**About this exercise**
From the entries below, reproduce exactly the line containing "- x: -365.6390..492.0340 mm", the line containing "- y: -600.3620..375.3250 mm", and every line in between, with nothing added.

*** Opening of Input data ***

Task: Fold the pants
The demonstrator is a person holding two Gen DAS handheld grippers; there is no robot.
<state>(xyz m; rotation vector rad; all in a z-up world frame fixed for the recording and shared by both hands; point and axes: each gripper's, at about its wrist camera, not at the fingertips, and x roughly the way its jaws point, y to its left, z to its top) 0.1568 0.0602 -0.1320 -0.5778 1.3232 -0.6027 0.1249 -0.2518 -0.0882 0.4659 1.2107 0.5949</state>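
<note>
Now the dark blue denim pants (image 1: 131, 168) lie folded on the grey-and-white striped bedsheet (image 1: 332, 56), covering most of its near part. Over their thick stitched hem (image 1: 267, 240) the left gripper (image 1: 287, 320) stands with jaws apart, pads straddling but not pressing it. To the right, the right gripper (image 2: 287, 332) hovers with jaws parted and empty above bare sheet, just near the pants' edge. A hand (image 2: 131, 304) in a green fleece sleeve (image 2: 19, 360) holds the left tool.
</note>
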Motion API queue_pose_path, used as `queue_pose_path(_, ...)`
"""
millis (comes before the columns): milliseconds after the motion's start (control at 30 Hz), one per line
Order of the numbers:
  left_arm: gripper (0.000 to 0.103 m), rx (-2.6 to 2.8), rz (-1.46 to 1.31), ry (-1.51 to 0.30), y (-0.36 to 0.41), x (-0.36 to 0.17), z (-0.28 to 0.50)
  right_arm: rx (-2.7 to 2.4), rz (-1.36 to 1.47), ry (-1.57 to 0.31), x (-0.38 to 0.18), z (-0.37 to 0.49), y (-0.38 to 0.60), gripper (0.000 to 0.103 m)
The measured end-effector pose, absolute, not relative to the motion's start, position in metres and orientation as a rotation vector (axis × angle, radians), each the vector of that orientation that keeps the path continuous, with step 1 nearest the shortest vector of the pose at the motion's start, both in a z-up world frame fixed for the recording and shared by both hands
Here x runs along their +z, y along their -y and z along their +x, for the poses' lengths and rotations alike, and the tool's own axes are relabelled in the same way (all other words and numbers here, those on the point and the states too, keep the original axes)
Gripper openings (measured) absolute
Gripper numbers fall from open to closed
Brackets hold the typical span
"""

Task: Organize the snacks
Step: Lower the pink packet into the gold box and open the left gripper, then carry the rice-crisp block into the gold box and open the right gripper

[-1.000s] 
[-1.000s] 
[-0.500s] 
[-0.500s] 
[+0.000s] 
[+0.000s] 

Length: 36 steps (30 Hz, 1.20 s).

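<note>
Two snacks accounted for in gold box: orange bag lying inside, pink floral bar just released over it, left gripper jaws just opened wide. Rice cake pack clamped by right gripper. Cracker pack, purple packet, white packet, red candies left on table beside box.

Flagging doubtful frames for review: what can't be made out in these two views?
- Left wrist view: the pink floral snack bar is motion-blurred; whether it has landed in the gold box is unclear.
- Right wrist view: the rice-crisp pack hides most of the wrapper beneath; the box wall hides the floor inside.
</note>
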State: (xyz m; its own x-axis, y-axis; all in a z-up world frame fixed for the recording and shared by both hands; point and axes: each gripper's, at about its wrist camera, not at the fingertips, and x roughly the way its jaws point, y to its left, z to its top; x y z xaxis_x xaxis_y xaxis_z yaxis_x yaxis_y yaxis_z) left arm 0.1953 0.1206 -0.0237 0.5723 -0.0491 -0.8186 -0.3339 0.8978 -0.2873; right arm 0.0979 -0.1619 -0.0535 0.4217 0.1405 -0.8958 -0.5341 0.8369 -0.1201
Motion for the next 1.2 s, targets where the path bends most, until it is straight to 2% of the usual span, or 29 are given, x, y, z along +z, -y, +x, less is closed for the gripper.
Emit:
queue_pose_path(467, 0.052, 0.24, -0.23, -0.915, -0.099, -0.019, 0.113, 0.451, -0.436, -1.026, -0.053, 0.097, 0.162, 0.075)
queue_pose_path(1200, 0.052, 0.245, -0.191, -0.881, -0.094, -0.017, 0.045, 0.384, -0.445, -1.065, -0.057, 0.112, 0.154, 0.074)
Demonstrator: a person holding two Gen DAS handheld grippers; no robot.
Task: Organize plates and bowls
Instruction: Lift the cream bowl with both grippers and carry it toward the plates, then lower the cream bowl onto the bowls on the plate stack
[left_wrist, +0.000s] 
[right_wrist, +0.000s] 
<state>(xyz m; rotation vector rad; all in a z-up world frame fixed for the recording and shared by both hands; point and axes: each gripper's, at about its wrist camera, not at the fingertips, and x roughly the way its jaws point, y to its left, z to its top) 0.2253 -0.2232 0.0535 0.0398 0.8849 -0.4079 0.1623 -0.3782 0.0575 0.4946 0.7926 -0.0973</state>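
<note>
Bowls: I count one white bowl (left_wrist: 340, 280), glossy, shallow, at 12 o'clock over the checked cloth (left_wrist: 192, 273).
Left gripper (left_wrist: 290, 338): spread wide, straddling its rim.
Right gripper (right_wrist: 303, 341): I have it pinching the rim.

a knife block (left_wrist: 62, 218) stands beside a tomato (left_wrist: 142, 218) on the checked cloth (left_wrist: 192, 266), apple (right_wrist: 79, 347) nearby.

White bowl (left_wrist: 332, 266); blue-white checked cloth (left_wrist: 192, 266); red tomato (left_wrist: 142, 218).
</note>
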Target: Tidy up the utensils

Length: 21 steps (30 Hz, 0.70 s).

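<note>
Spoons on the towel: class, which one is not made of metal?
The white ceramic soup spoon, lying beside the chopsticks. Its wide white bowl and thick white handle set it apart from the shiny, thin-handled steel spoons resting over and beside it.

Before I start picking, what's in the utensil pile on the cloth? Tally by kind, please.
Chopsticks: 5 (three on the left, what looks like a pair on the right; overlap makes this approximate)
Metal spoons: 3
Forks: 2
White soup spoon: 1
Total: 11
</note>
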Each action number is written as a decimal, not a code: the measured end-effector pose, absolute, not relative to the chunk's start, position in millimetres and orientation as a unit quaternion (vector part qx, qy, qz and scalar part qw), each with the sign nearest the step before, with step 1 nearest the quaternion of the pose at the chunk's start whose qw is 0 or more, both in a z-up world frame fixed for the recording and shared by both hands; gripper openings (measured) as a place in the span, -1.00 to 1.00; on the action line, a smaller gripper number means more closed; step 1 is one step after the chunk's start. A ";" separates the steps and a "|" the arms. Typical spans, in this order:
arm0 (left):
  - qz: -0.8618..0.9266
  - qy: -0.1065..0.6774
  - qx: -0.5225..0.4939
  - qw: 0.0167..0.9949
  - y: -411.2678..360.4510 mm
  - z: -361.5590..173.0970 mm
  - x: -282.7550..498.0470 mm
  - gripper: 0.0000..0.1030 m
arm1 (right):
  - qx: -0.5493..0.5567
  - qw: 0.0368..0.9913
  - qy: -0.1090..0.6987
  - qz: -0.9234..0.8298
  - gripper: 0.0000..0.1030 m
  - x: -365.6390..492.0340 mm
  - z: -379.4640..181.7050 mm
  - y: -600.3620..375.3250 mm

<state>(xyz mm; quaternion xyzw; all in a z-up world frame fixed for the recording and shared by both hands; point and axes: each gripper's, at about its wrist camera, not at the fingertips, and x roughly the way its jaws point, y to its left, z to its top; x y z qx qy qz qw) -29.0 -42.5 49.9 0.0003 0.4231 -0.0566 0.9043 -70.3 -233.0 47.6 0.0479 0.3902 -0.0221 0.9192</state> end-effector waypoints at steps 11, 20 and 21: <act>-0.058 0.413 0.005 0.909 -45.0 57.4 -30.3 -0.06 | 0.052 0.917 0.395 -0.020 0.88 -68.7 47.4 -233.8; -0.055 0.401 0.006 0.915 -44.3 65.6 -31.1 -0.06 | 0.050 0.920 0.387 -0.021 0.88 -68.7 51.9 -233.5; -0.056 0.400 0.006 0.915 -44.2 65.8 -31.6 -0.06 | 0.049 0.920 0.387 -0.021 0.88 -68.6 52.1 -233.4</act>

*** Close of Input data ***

**Answer box**
  - x: -365.6390..492.0340 mm
  - z: -379.4640..181.7050 mm
  - y: -600.3620..375.3250 mm

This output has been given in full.